Hay partidos con fuerza ideológica que por supuesto no ganan elecciones o suman muy pocos adeptos. Como hay partidos que sólo cobran vida en elecciones. Entre ambos extremos, está la vida, la construcción cotidiana y colectiva.
La revolución bolivariana como todos sabemos ha avanzado en lo político a fuerza de elecciones. Ha construido porque ha logrado vencer electoralmente, para ello, para vencer, ha recurrido a lo propio de lo electoral, no una sino cada vez que ha ido a elecciones. Después de ganar, o perder, ha vuelto al terreno de la cotidianidad, a construir.
Como en las comunidades indígenas o campesinas, llegada la fiesta de la cosecha, la vida se interrumpe y el tiempo se detiene. Así, la revolución se paraliza en el instante festivo de las elecciones para celebrar la abundancia, el exceso. Las elecciones tienen de telúrico lo que conecta a la tierra con el cielo.
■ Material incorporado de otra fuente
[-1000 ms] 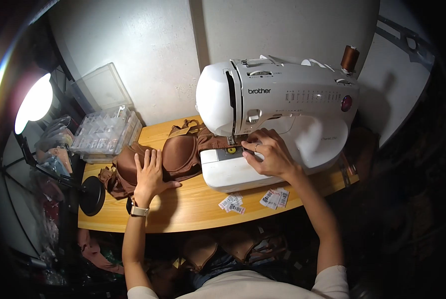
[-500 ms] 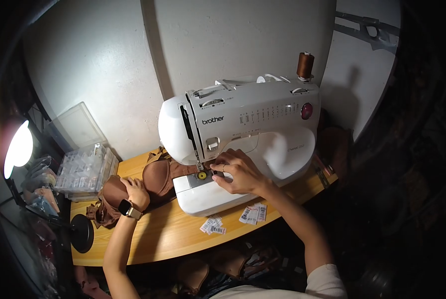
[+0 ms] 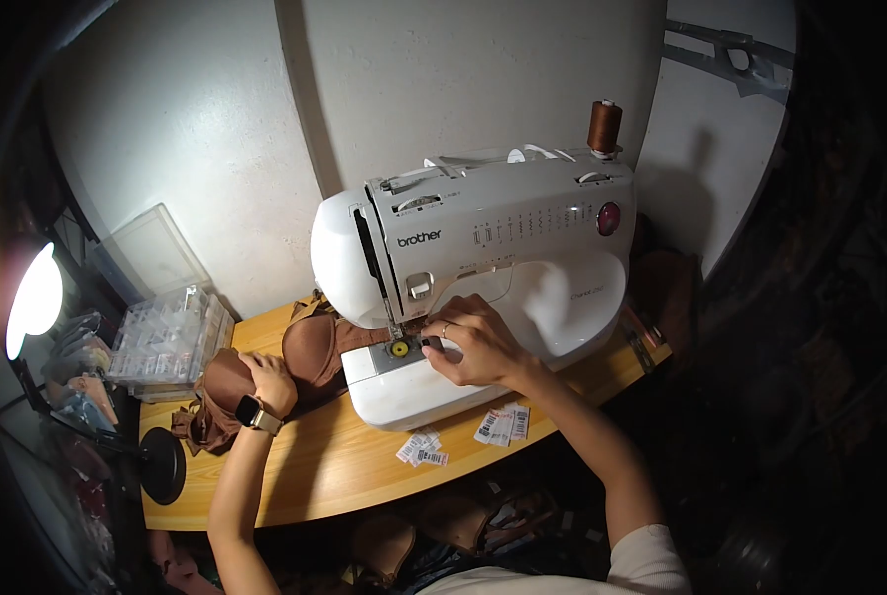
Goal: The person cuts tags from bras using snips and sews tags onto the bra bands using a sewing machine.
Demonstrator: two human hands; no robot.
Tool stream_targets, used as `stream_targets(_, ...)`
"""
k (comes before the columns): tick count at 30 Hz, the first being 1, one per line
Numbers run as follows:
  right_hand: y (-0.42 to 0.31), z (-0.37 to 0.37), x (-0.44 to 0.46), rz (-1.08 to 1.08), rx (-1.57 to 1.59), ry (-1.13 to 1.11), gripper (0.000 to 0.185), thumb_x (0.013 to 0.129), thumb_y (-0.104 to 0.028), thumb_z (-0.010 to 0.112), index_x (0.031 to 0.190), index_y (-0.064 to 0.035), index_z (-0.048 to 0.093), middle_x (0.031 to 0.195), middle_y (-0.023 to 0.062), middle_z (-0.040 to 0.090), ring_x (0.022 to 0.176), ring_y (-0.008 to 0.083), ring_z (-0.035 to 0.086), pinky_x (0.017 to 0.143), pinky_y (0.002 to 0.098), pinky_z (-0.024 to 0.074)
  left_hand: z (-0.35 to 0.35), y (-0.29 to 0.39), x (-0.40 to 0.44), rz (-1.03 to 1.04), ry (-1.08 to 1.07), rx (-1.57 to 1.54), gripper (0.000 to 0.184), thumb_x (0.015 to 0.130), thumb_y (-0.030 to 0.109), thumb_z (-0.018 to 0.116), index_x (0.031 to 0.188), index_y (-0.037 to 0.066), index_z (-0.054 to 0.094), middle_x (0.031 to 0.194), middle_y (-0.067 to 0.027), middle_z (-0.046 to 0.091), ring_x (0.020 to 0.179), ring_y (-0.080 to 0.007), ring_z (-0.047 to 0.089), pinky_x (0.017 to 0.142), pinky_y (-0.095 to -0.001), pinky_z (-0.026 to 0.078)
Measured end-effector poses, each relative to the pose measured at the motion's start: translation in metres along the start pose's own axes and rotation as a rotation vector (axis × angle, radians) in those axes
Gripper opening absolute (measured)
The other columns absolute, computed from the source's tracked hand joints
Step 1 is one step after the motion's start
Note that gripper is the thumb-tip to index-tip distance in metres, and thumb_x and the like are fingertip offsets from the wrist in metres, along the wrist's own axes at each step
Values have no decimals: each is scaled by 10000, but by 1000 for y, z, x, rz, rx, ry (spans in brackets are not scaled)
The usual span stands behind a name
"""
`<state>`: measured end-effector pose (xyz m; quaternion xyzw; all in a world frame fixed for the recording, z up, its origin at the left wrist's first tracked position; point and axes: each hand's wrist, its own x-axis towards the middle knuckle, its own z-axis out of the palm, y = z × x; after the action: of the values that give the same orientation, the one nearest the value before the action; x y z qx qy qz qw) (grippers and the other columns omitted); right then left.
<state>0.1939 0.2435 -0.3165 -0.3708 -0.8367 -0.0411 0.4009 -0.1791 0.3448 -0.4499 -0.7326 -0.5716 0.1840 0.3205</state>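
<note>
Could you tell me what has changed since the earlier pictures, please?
The left hand, splayed on the brown bra a second ago, now has its fingers drawn in over one cup, the wrist turned. The camera's view has shifted too. The right hand is still beside the presser foot; the sewing machine and labels stayed put.

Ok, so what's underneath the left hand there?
Under the left hand is a cup of the brown bra, which lies on the wooden table. The fabric right beneath the palm is covered, and so is the tabletop under the bra, so I can't tell what's there.
</note>
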Motion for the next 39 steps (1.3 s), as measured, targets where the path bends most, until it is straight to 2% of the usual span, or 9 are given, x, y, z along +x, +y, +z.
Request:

Por otro lado, y ya para cerrar, lo ideológico debe expresarse en la praxis, de lo contrario se confundirá con el tiempo extático de la fiesta electoral. Si la ideología no se convierte en acción y transformación, discurre sólo en lo eidético, en una suerte de espacio circular o ritornello parecido a la fiesta pero sin el sentido sagrado de disrupción de la vida, más bien una suerte de no-realidad, espúrea, paralela, sin vitalidad.
Las ideologías sin praxis no ganan elecciones y los partidos sin ideología se alejan irremediablemente de la realidad.